Hackers of India

COMMSEC: Enhancing Deep Learning DGA Detection Models Using Separate Character Embedding

By  Vikash Yadav  on 27 Nov 2018 @ Hitb Sec Conf


Presentation Material

Abstract

A number of malware types rely on Domain Generation Algorithms (DGA)s to establish a communication link with command and control (C2) server to receive instruction and/or to exfiltrate the data to malicious actors.

In this talk, we aim to introduce a novel approach to improve ML models’ accuracy on detecting new DGA types by utilizing a separate ML model to specifically learn the embedding representation on normal English text corpus. This model uses the general representations to transform domain names before feeding it to the classifier. Such architecture avoids overfitting to the training data and at the same time captures essential contextual information about the language to be able to differentiate between normal character sequence vs random DGA sequence.

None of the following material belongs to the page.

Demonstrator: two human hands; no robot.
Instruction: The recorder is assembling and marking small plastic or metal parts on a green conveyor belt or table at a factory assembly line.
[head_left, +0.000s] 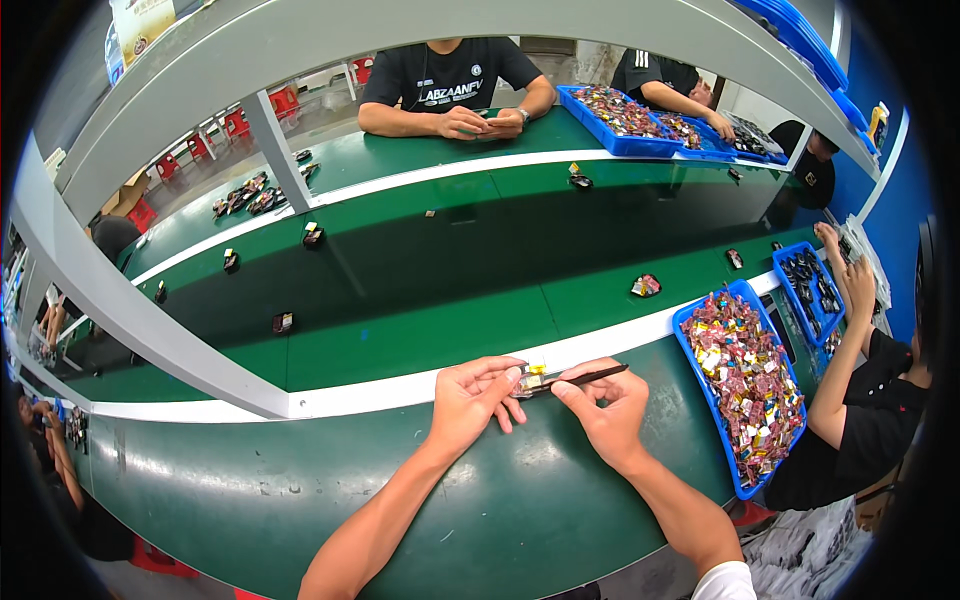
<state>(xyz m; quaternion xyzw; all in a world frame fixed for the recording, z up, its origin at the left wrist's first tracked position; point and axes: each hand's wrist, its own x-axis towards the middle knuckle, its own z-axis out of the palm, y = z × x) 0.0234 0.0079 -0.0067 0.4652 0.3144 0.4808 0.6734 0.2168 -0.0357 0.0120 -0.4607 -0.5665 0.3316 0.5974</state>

We evaluated our models on three new DGA families to test our model’s generalization ability upon receiving new types of DGAs and compared our model’s results against unified architecture on the identical train and test dataset. We have found that our model achieves significantly better results than unified ML approaches on examples of new DGA malware families.

AI Generated Summarymay contain errors

Here is a summary of the content:

The speaker, (Ranma) discusses a method for detecting Domain Generation Algorithms (DGAs), which are used by malware to generate random domain names. The traditional approach of manually analyzing network traffic is time-consuming and impractical, not scalable for large organizations like RBC with 80, thousand employees and 80 million requests per day.

Ranma proposes a solution using an embedding layer, similar to those used in image recognition, to identify normal English language patterns. They suggest using pre-trained models like ImageNet and adding additional layers to detect random character sequences versus normal ones.

The model uses a technique called LSDM (not released) to separate normal character sequences from random ones. The speaker claims that this approach is more flexible than traditional methods and can be easily integrated into existing deep learning tools like TensorFlow or Keras.

During the Q&A session, Ranma addresses questions about the availability of LSDM, how the model would perform against dictionary-based DGAs (which combine random words instead of characters), and whether it could detect malware that generates domain names based on popular article titles. The speaker suggests using word embedding techniques like Google’s Word2Vec to tackle these types of DGAs.

Overall, Ranma presents a novel approach to detecting DGAs using deep learning techniques and emphasizes the need for automated solutions in large organizations.